Из кольца вырвалось человек десять, в том числе и я с Фельдманом. В Пирятине нагнали редакцию дивизионной газеты. Но кругом уже был враг, и всю материальную часть пришлось уничтожить. В последний раз за Городищем я шел вместе с Фельдманом в атаку. Было нас человек двести. Мы сбили заставу, прорвались к Суле, но уже без Йоськи.
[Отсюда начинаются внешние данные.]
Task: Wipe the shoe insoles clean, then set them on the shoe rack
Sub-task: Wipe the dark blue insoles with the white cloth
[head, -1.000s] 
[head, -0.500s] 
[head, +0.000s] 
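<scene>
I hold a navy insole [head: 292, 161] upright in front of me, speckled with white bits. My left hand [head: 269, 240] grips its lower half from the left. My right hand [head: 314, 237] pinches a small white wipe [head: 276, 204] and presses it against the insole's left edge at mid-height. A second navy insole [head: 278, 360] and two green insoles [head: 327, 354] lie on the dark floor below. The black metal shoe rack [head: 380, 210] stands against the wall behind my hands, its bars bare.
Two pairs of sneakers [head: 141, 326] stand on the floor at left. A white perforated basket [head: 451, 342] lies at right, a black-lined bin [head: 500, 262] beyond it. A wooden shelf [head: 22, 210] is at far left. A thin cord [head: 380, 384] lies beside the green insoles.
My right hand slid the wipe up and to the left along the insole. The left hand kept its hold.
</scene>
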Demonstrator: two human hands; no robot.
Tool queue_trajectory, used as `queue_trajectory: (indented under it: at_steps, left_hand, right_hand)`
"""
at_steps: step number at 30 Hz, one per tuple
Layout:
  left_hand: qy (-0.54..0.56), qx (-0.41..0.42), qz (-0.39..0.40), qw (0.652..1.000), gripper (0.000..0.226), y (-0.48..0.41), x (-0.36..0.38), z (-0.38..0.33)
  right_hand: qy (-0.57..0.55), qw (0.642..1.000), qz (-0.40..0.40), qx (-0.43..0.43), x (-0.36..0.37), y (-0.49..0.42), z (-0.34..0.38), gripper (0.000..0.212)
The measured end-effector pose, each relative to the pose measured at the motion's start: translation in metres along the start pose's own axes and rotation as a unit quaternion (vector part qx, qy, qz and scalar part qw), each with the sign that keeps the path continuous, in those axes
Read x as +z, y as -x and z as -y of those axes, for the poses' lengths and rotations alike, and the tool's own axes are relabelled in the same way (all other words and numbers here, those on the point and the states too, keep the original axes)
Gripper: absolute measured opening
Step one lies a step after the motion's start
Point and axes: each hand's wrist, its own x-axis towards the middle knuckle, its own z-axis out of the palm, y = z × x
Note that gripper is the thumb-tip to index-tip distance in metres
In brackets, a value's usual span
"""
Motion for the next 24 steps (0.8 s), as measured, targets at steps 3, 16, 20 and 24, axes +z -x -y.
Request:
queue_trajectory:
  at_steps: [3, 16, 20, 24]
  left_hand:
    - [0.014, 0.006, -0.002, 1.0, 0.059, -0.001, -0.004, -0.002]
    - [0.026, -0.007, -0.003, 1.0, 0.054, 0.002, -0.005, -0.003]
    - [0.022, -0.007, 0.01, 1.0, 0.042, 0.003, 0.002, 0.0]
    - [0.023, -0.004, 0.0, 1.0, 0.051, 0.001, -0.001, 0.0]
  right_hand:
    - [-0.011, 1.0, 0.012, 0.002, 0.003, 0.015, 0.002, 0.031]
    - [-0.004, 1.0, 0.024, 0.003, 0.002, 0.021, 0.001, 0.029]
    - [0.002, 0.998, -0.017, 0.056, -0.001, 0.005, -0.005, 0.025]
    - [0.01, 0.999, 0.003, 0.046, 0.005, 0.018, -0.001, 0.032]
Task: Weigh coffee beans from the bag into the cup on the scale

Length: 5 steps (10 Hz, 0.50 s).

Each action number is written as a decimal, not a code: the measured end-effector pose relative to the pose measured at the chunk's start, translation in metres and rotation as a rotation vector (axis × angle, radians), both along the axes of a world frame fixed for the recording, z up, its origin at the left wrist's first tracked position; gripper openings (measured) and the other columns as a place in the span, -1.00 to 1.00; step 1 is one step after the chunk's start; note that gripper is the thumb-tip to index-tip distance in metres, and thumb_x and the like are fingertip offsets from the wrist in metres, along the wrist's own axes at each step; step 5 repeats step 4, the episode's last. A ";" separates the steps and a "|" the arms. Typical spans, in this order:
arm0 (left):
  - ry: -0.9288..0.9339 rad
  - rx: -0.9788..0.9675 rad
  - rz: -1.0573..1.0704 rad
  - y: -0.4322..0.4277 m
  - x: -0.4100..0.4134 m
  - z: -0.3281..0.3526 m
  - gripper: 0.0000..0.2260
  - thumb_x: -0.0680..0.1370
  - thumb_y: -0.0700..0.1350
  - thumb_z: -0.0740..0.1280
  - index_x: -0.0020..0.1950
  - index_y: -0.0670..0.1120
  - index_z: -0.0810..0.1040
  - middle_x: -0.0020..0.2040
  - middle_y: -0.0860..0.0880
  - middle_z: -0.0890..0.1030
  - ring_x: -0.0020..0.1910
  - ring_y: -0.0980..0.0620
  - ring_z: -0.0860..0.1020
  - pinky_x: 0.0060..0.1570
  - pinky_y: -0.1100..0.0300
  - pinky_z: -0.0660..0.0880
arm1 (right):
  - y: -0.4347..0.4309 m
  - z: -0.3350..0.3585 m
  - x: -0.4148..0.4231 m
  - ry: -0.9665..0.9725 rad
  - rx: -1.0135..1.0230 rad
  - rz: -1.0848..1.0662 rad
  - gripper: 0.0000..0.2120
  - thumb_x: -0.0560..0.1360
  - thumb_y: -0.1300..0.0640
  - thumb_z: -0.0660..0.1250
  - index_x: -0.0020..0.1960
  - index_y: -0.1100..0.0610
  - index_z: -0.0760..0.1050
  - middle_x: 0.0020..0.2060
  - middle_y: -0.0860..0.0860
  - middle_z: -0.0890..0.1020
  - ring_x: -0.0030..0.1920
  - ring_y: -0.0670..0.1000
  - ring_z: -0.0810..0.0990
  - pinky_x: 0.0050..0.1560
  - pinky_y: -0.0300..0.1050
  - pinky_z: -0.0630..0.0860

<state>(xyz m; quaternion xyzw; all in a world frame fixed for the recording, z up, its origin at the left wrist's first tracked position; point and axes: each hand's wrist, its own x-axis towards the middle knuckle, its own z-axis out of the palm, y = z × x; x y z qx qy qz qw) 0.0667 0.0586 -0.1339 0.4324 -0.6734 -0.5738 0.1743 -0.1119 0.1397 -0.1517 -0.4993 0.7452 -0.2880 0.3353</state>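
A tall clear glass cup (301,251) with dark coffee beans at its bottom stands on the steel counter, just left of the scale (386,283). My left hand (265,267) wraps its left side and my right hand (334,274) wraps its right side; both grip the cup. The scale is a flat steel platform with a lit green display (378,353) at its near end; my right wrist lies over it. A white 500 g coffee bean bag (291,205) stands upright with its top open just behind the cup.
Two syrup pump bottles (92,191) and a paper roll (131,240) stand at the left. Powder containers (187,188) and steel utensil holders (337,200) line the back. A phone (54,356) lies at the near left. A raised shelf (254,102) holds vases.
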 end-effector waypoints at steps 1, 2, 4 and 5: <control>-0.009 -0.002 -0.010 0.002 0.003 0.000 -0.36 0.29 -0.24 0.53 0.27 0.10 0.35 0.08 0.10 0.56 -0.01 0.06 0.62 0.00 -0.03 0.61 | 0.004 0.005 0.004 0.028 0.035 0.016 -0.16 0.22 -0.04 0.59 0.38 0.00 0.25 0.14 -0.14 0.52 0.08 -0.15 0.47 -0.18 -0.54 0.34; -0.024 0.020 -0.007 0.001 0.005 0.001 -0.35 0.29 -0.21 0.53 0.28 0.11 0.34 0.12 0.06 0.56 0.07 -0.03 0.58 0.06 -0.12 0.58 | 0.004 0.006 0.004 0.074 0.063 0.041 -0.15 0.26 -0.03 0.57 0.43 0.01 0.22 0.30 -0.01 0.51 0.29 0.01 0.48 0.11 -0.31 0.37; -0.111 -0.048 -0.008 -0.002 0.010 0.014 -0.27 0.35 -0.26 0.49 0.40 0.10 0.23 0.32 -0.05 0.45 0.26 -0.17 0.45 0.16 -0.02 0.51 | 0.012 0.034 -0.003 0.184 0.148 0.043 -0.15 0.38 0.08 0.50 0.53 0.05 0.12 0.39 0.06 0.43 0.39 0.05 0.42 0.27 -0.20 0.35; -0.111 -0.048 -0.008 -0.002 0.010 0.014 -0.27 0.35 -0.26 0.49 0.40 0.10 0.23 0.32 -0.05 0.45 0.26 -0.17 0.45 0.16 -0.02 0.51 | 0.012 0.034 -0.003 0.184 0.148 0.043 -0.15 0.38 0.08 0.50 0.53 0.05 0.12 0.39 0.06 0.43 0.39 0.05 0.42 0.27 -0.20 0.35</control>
Он был хорошим товарищем, геройским парнем, жалко, что его срезала пуля. «Сула — река тихая», — подумал я, подойдя к песчаному берегу. А когда разделся и поплыл — холодная вода свела ногу судорогой. Начал тонуть. На дно пошла полевая сумка, пистолет и вся одежда, но я кое-как выплыл на отмель и вылез на берег нагишом. Когда переплывал Сулу, держал в зубах партбилет и удостоверение личности. Это было большое для меня счастье: их я сумел сохранить. Но что делать дальше? Как быть? Осмотрелся. Заметил пастушка. Мальчик помог мне: сбегал в село, принес старый ватник и штаны-коротышки. — Уже засыпая на сдвинутых стульях, Женя добавил: — Ничего мне не жаль: ни часов, ни хромовых сапог, ни записной книжки с моими фронтовыми стихами. Утопил в Суле десять писем Константина Георгиевича Паустовского. Этого себе не могу простить.

Через несколько дней Женя Разиков получил в политуправлении назначение и уехал на фронт. А к нам в редакцию пришел черный от усталости и пережитых тревог Николай Упеник. Он вынес из окружения знамя 45-й дивизии. Голодал. Прятался в копнах. По ночам шел по тылам врага. Обходил гитлеровские заставы и полицейские посты. Мы все понимали, чем бы кончилась встреча Упеника с фашистами, если бы они, задержав поэта, нашли у него под красноармейской гимнастеркой расшитое золотом красное знамя.